En nuestra visita de unos pocos días a Cantabria nos alojamos en la posada rural La Colodra, en Los Tojos, que se ubica en la Reserva Nacional del Saja, en el valle de Cabuérniga, a unos sesenta kilómetros de Santander. Si uno entra en la página web de este alojamiento, leerá la siguiente frase: “Disfruta del silencio”. La he leído sólo ahora, a mi regreso; pero ese eslogan encierra el alma de Los Tojos y de La Colodra. Disfruté del silencio. Silencio, sobre todo, durante la noche. He dormido con un sueño profundo y sin interrupciones ni sobresaltos, como sólo lo había logrado, en los últimos tiempos, en Molsheim (Estrasburgo) y Cubelo (Galende, en Sanabria). Ni un ruido a nuestro alrededor. En la web también podemos encontrar una breve descripción de la posada: “Es una tradicional casona montañesa del siglo XVI recientemente rehabilitada, destacando en ella una cuidada decoración repleta de pequeños detalles”. Las habitaciones son espaciosas, dotadas de camas confortables y de servicios con ducha y bañera. Hay televisión, vigas de madera en el techo y un balcón desde el que puede uno contemplar una vista sublime de las montañas, medio emboscadas por las nubes y por las nieblas. De vez en cuando, por la mañana, se escucha el cencerro de algunas vacas, pero nunca logré verlas. Abajo, en recepción, junto a los sofás, hay una chimenea encendida que protege del frío montañés a los viajeros que llegan de noche. Y un gato llamado Félix, al que propiné unas caricias. Un felino casi calcado al mío, el que vive en Zamora. Un gato, sin embargo, esquivo para las cámaras de fotos. Con el precio de las habitaciones se incluye el desayuno. Un desayuno copioso a base de café, leche, zumo, sobaos pasiegos, magdalenas, tostadas de pan de pueblo, cruasanes, mermelada y mantequilla. Incluso yo, acostumbrado a la frugalidad de mis desayunos (un café, varias tazas de té y cuatro galletas), participé en los mismos y me puse morado.

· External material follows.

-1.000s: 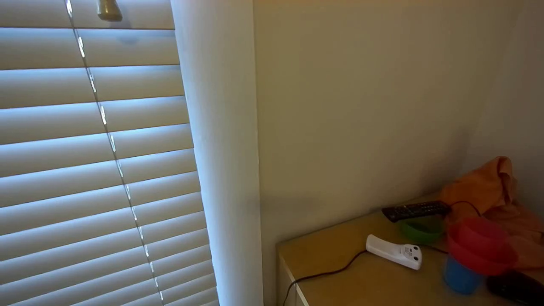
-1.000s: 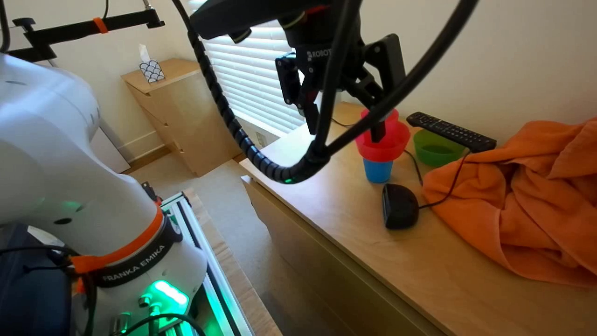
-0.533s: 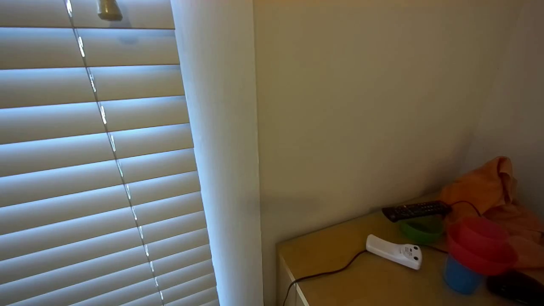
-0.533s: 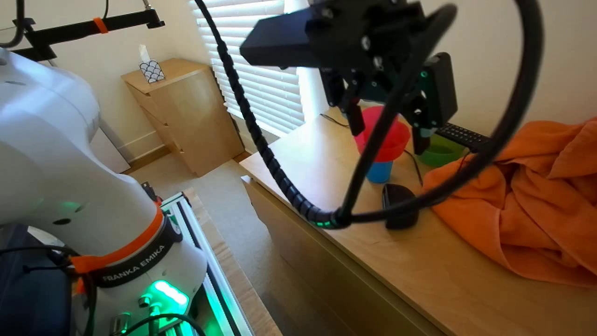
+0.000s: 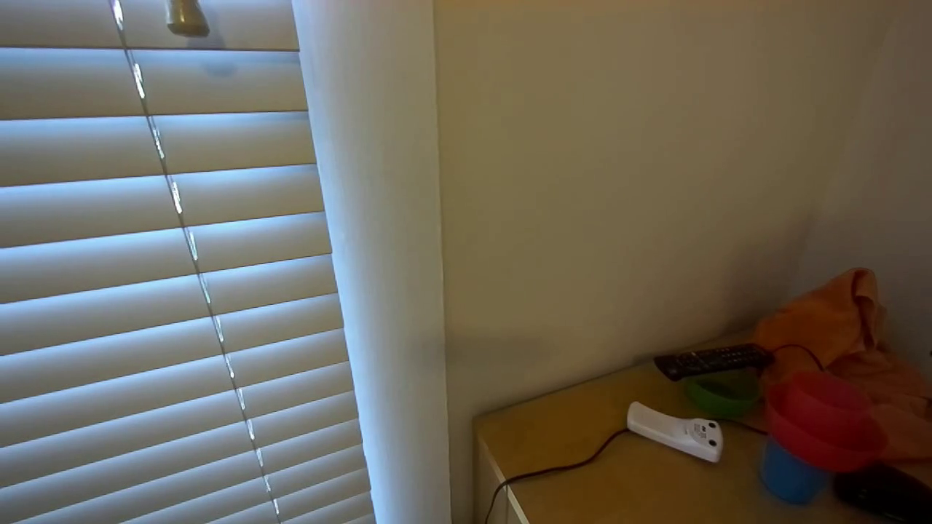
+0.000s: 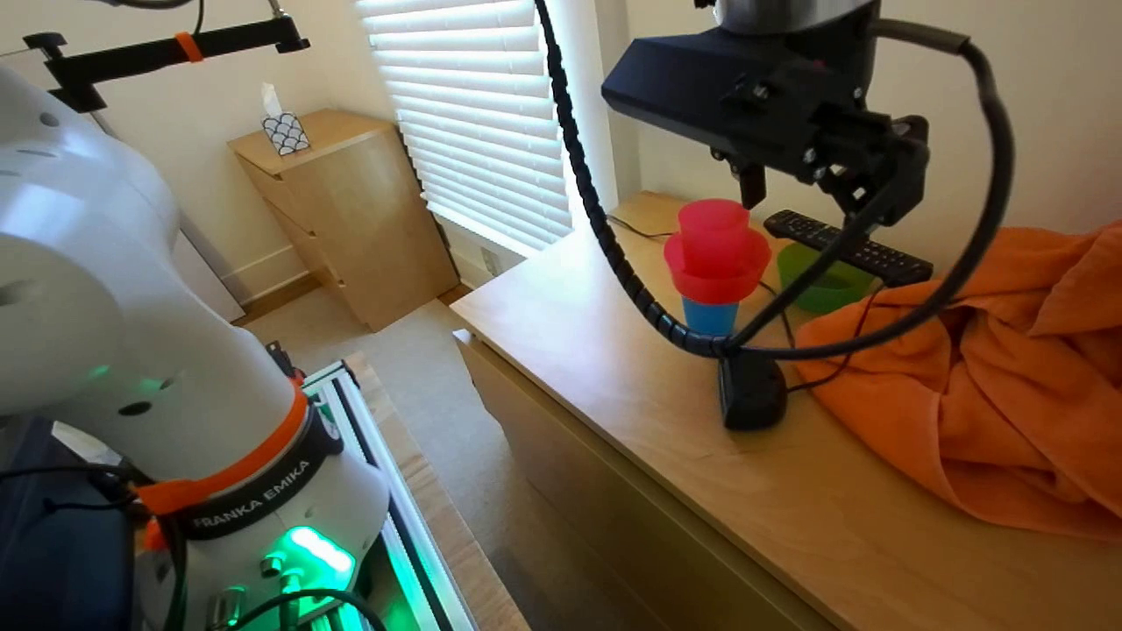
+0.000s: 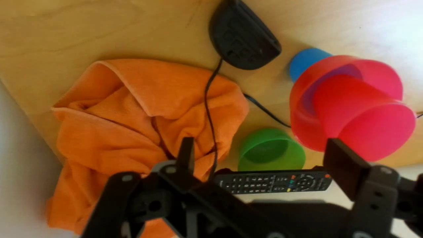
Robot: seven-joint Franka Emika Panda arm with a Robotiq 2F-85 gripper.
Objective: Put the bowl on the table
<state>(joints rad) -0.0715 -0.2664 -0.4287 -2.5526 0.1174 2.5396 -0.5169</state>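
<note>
The red bowl [image 6: 682, 277] sits on an upturned-looking blue cup [image 6: 710, 317], with a taller red cup [image 6: 714, 230] standing in it. The bowl also shows in an exterior view [image 5: 794, 429] and in the wrist view [image 7: 301, 130]. The stack stands on the tan table [image 6: 614, 368]. My gripper [image 7: 259, 143] is open and empty, its fingers wide apart. In an exterior view the gripper [image 6: 808, 210] hangs above and to the right of the stack, over the remote; one finger is largely hidden there. In the wrist view the right finger overlaps the red cup's edge.
A black remote [image 6: 846, 248] lies across a green bowl [image 6: 820, 289]. An orange cloth [image 6: 990, 377] lies beside them. A black device [image 6: 752, 390] with a cable stands in front of the stack. A white remote-like device [image 5: 677, 431] lies on the table. A wall stands behind.
My arm and open gripper have moved right in an exterior view, from above the red stack to over the remote and green bowl. The red bowl and other objects have not moved.
</note>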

No vimos mucho del pueblo. Sólo la calle por la que circulaban los coches hasta llegar a la posada, amén de las vistas desde el balcón y poco más. No hubo tiempo, dado que, nada más levantarnos, entrar en la ducha, asearnos y desayunar, nos íbamos a recorrer Cantabria y no regresábamos hasta las diez o las once de la noche, dependiendo de los días y de los planes. Por esa razón volvíamos exhaustos y con dolor de pies. Pero lo poco que vimos mereció la pena. Paisajes verdes, comidos por la niebla. Gatos rondando entre la bruma. Piedra y madera. Casas viejas, de esas que soportan el paso de los siglos sin desmigajarse. Aire frío y saludable. El pueblo se encuentra unos kilómetros después de pasar por Correpoco. Está a unos seiscientos cuarenta metros de altitud sobre el nivel del mar. Se le hace a uno un nudo en la garganta durante la ascensión en coche por los dos últimos kilómetros, jalonados por curvas muy cerradas, oscuridad y un tiempo que a menudo incluye tormenta, lluvia y bancos de niebla. Pero el paisaje, en el descenso matutino por la carretera, serena el espíritu.
Una noche cenamos en el pueblo. En un restaurante de hábitos caseros en el que devoré un filete con patatas y probamos una sabrosa tarta de queso. Un par de noches tomamos alguna copa en uno de los bares de Los Tojos. Las paredes estaban decoradas de cráneos de ciervos y de culebras y de otros motivos relacionados con la caza y la montaña. Lo mejor fueron los regresos, desde el bar a la posada: no había nadie en las calles, la niebla lo envolvía todo, la humedad se acumulaba en el suelo, se respiraba una paz muy adecuada para sentir los primeros trastornos del sueño, no oíamos ni un ruido. Era un escenario ideal para rodar una escena de terror.